§ **Assignment**: Starting at the first line of the data, print each line verbatim up to and including the line bearing "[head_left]", omitting pictures.

------ Dataset excerpt ------

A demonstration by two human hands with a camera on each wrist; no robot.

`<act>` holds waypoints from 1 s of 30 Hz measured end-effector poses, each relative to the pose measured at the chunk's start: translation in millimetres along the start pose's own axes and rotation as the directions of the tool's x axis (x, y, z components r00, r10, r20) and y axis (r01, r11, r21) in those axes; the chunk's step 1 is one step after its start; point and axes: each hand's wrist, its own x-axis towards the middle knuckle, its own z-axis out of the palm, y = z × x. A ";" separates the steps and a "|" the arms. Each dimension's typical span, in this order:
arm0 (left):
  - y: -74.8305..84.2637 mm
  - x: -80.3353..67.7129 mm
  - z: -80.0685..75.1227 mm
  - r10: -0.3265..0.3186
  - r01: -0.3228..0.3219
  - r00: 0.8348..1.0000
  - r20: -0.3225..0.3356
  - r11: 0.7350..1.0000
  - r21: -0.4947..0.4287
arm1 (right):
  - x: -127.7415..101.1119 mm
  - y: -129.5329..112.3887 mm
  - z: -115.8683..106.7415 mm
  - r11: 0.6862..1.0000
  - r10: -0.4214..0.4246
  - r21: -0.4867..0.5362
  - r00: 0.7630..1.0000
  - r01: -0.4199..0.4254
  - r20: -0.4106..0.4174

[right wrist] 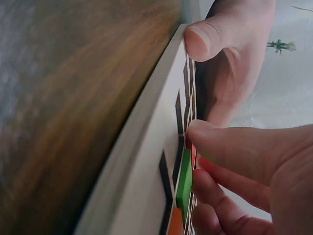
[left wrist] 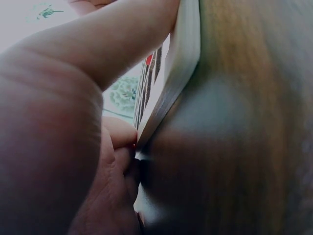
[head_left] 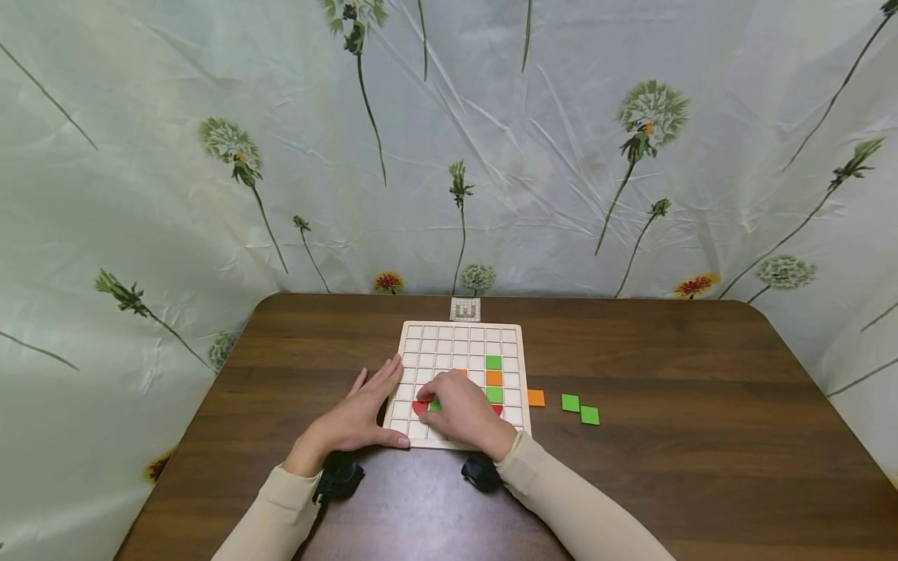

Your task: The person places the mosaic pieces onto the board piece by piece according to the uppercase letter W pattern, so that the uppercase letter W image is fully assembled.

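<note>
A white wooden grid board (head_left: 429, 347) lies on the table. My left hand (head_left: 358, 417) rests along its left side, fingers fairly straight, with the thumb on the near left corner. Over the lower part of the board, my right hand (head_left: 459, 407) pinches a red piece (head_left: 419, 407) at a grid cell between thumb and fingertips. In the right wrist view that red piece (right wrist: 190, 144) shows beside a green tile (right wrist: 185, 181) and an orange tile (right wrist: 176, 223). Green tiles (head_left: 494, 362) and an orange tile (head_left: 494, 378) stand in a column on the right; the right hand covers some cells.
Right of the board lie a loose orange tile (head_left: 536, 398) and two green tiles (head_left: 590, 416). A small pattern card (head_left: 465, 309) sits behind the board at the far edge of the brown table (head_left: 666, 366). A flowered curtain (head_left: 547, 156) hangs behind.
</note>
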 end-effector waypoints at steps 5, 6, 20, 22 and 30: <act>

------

§ **Response to this task**:
A demonstration by two human hands with a camera on each wrist; no robot.

`<act>` holds waypoints from 1 s of 30 Hz measured end-effector poses, each relative to the pose measured at the chunk's start: translation in millimetres along the start pose's own axes and rotation as the directions of the tool's x axis (x, y, z components r00, r10, r20) and y axis (r01, r11, r21) in those axes; the chunk's step 1 is one step after its start; point and axes: each hand's wrist, its own x-axis towards the middle knuckle, its own z-axis out of the palm, y = z × x. A ";" separates the steps and a "|" the arms. Each dimension's typical span, in this order:
arm0 (left):
  - y: -74.8305..84.2637 mm
  - x: -80.3353..67.7129 mm
  - z: -80.0685..75.1227 mm
  - r10: -0.3265..0.3186
  - r01: -0.3228..0.3219
  - r00: 0.8348..1.0000
  - r20: -0.3225..0.3356
  - r11: 0.7350..1.0000
  - r21: -0.4947..0.4287
arm1 (right):
  - x: -127.7415..101.1119 mm
  - y: -129.5329..112.3887 mm
  - z: -115.8683..106.7415 mm
  - r11: 0.6862..1.0000
  - r10: -0.4214..0.4246
  - r21: -0.4867..0.5362
  - r00: 0.7630..1.0000
  - r01: -0.4199..0.4254
  - r20: -0.4106..0.4174

[right wrist] 
[left wrist] 
[head_left] 

That brings the answer to completion.